REQUIRED ACTION ▸ Please give every line below again exactly, but not its pictures.

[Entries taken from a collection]
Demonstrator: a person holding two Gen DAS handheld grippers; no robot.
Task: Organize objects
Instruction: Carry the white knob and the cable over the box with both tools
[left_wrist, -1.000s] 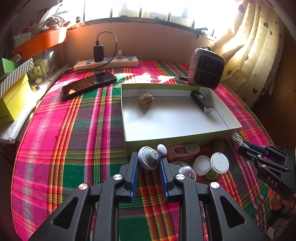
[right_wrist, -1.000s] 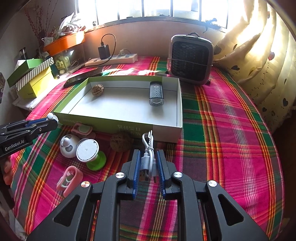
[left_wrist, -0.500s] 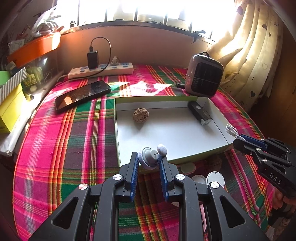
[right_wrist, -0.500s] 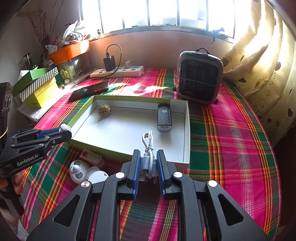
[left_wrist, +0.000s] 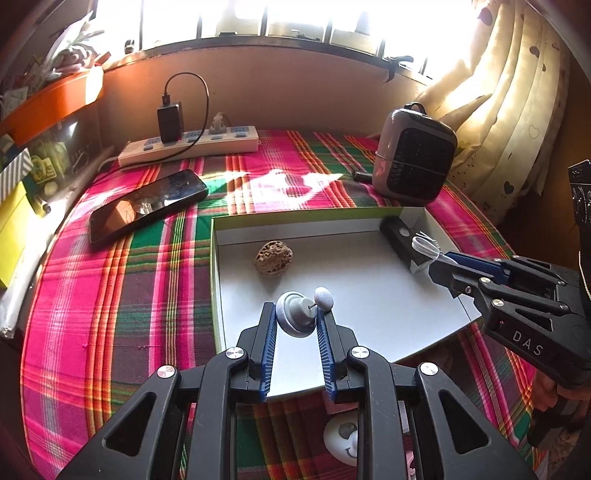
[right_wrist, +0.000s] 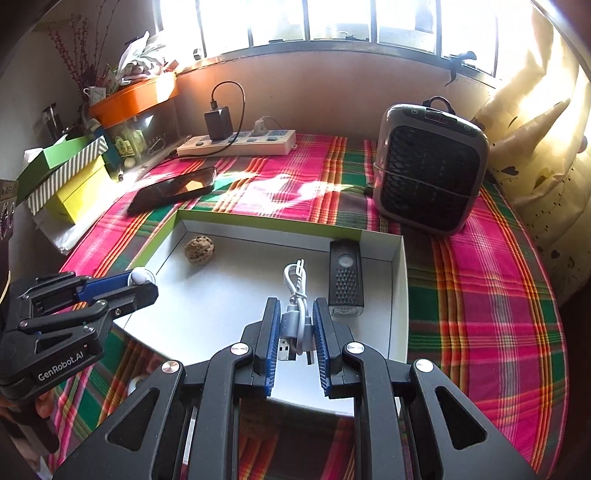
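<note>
A shallow white box (left_wrist: 218, 280) (right_wrist: 400, 280) with green sides lies on the plaid cloth. Inside it sit a brown walnut (left_wrist: 274, 257) (right_wrist: 199, 249) and a black oblong device (left_wrist: 400, 242) (right_wrist: 345, 282). My left gripper (left_wrist: 295, 321) is shut on a small grey and white knob-shaped gadget (left_wrist: 295, 317), held over the box's near left part. My right gripper (right_wrist: 295, 328) is shut on a coiled white USB cable (right_wrist: 297, 310) (left_wrist: 426, 247), above the box's near right part beside the black device. Each gripper shows in the other's view: the left gripper (right_wrist: 142, 282), the right gripper (left_wrist: 443, 266).
A phone (left_wrist: 147, 208), a power strip with charger (left_wrist: 188, 146) and a small grey heater (left_wrist: 413, 155) stand behind the box. Yellow and green boxes (right_wrist: 70, 173) sit at the left edge. A white round smiley toy (left_wrist: 341, 439) lies in front of the box, under my left gripper.
Both grippers moved forward from the clutter in front of the box to above its floor, each carrying its object. The small items in front have slipped below the view.
</note>
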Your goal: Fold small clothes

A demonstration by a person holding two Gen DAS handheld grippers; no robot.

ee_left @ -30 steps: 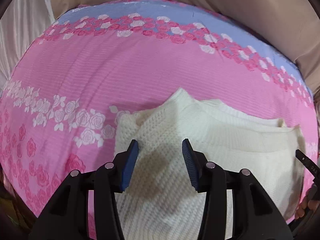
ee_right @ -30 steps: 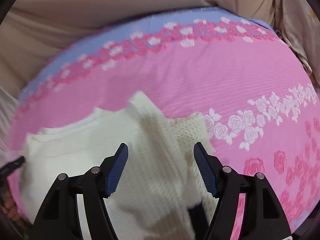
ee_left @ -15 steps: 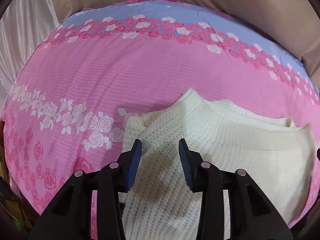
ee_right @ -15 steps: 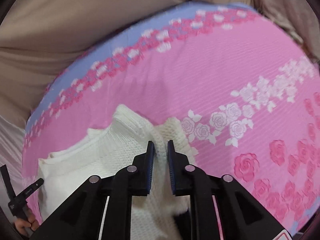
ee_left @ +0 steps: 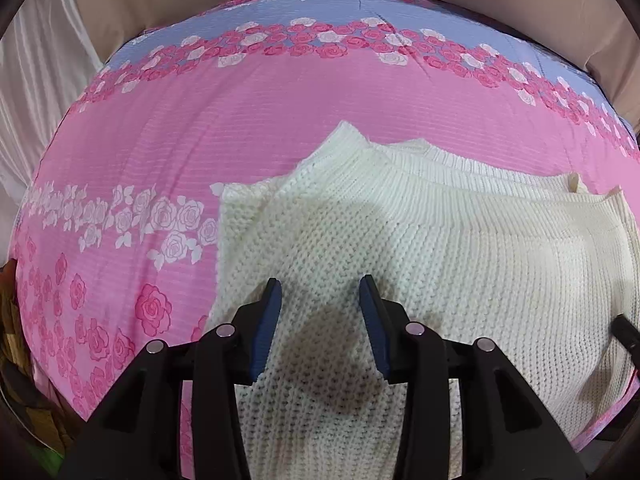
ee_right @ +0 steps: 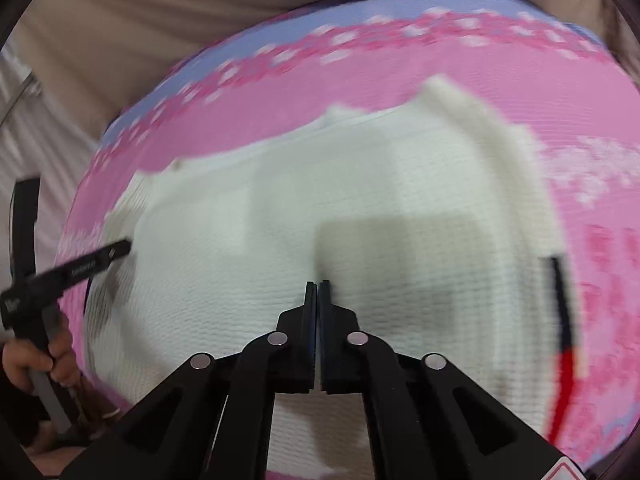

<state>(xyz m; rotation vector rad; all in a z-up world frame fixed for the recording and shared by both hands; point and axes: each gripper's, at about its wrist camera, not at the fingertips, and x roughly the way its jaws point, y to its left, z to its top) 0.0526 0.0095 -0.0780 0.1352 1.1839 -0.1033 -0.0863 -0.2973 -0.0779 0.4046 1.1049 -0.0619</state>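
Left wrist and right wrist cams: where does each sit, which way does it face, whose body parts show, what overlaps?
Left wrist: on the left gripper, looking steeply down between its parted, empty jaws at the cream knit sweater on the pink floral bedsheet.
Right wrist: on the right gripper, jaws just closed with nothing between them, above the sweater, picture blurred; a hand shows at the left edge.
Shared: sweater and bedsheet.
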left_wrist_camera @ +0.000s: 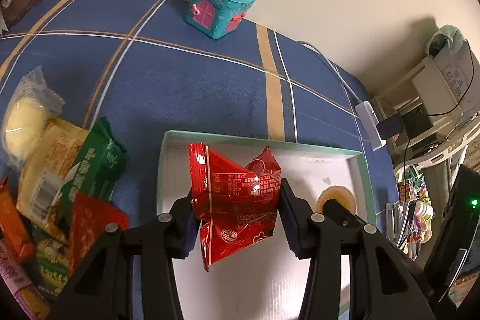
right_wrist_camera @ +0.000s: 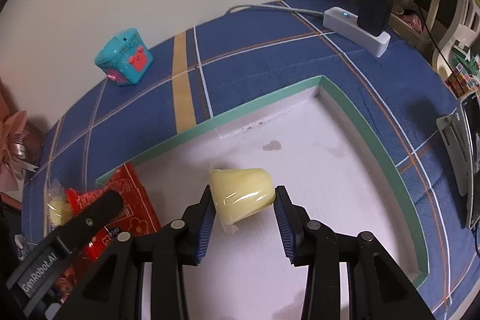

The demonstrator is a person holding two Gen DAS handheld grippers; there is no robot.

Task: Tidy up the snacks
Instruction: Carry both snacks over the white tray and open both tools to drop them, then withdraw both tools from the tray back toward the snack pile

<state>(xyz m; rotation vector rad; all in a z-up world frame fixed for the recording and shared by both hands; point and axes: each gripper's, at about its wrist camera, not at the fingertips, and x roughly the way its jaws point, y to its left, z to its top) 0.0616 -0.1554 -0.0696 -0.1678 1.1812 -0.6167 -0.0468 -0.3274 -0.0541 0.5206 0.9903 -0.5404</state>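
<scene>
Fingers (left_wrist_camera: 288, 194) of both grippers clamp snacks over the empty tray (left_wrist_camera: 270, 137): red packet (left_wrist_camera: 237, 194) left, pudding cup (right_wrist_camera: 243, 197) right; pile (left_wrist_camera: 60, 185) at lower left remains unsorted.

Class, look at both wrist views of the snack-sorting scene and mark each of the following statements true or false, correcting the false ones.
1. The left tool grips a red snack packet. True.
2. The right tool holds a green packet. False: it holds a pale yellow jelly cup.
3. Both tools are held over the white tray with a green rim. True.
4. The teal toy house stands inside the tray. False: it stands on the blue plaid cloth near the wall.
5. A pile of snack packets lies on the cloth beside the tray. True.
</scene>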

RESULT ▸
Demonstrator: a person holding two Gen DAS handheld grippers; no robot.
Task: Organize objects
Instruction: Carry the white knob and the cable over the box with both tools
[left_wrist, -1.000s] 
[right_wrist, -1.000s] 
[left_wrist, -0.500s] 
[right_wrist, -0.500s] 
[left_wrist, +0.000s] 
[right_wrist, +0.000s] 
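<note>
A shallow white box (left_wrist: 218, 280) (right_wrist: 400, 280) with green sides lies on the plaid cloth. Inside it sit a brown walnut (left_wrist: 274, 257) (right_wrist: 199, 249) and a black oblong device (left_wrist: 400, 242) (right_wrist: 345, 282). My left gripper (left_wrist: 295, 321) is shut on a small grey and white knob-shaped gadget (left_wrist: 295, 317), held over the box's near left part. My right gripper (right_wrist: 295, 328) is shut on a coiled white USB cable (right_wrist: 297, 310) (left_wrist: 426, 247), above the box's near right part beside the black device. Each gripper shows in the other's view: the left gripper (right_wrist: 142, 282), the right gripper (left_wrist: 443, 266).
A phone (left_wrist: 147, 208), a power strip with charger (left_wrist: 188, 146) and a small grey heater (left_wrist: 413, 155) stand behind the box. Yellow and green boxes (right_wrist: 70, 173) sit at the left edge. A white round smiley toy (left_wrist: 341, 439) lies in front of the box, under my left gripper.
Both grippers moved forward from the clutter in front of the box to above its floor, each carrying its object. The small items in front have slipped below the view.
</note>
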Your goal: Fold small clothes

A demonstration by a person holding two Gen DAS handheld grippers; no robot.

ee_left @ -30 steps: 
ee_right @ -30 steps: 
ee_left @ -15 steps: 
ee_right @ -15 steps: 
ee_left @ +0 steps: 
ee_right @ +0 steps: 

<state>(xyz m; rotation vector rad; all in a z-up world frame fixed for the recording and shared by both hands; point and axes: each gripper's, at about its wrist camera, not at the fingertips, and x roughly the way its jaws point, y to its left, z to its top) 0.0526 0.0095 -0.0780 0.1352 1.1839 -0.1033 -0.0863 -0.2973 -0.0779 0.4046 1.1049 -0.0619</state>
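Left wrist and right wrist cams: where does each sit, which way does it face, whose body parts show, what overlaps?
Left wrist: on the left gripper, looking steeply down between its parted, empty jaws at the cream knit sweater on the pink floral bedsheet.
Right wrist: on the right gripper, jaws just closed with nothing between them, above the sweater, picture blurred; a hand shows at the left edge.
Shared: sweater and bedsheet.
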left_wrist_camera @ +0.000s: 
right_wrist_camera @ +0.000s: 

The demonstrator is a person holding two Gen DAS handheld grippers; there is no robot.

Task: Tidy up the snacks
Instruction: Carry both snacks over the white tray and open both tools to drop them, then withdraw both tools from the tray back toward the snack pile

<state>(xyz m; rotation vector rad; all in a z-up world frame fixed for the recording and shared by both hands; point and axes: each gripper's, at about its wrist camera, not at the fingertips, and x roughly the way its jaws point, y to its left, z to its top) 0.0616 -0.1554 -0.0696 -0.1678 1.1812 -0.6167 -0.0468 -0.3274 -0.0541 0.5206 0.9903 -0.5404</state>
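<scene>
Fingers (left_wrist_camera: 288, 194) of both grippers clamp snacks over the empty tray (left_wrist_camera: 270, 137): red packet (left_wrist_camera: 237, 194) left, pudding cup (right_wrist_camera: 243, 197) right; pile (left_wrist_camera: 60, 185) at lower left remains unsorted.

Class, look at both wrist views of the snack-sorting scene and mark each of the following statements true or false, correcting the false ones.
1. The left tool grips a red snack packet. True.
2. The right tool holds a green packet. False: it holds a pale yellow jelly cup.
3. Both tools are held over the white tray with a green rim. True.
4. The teal toy house stands inside the tray. False: it stands on the blue plaid cloth near the wall.
5. A pile of snack packets lies on the cloth beside the tray. True.
</scene>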

Nothing else is needed to finish the exercise.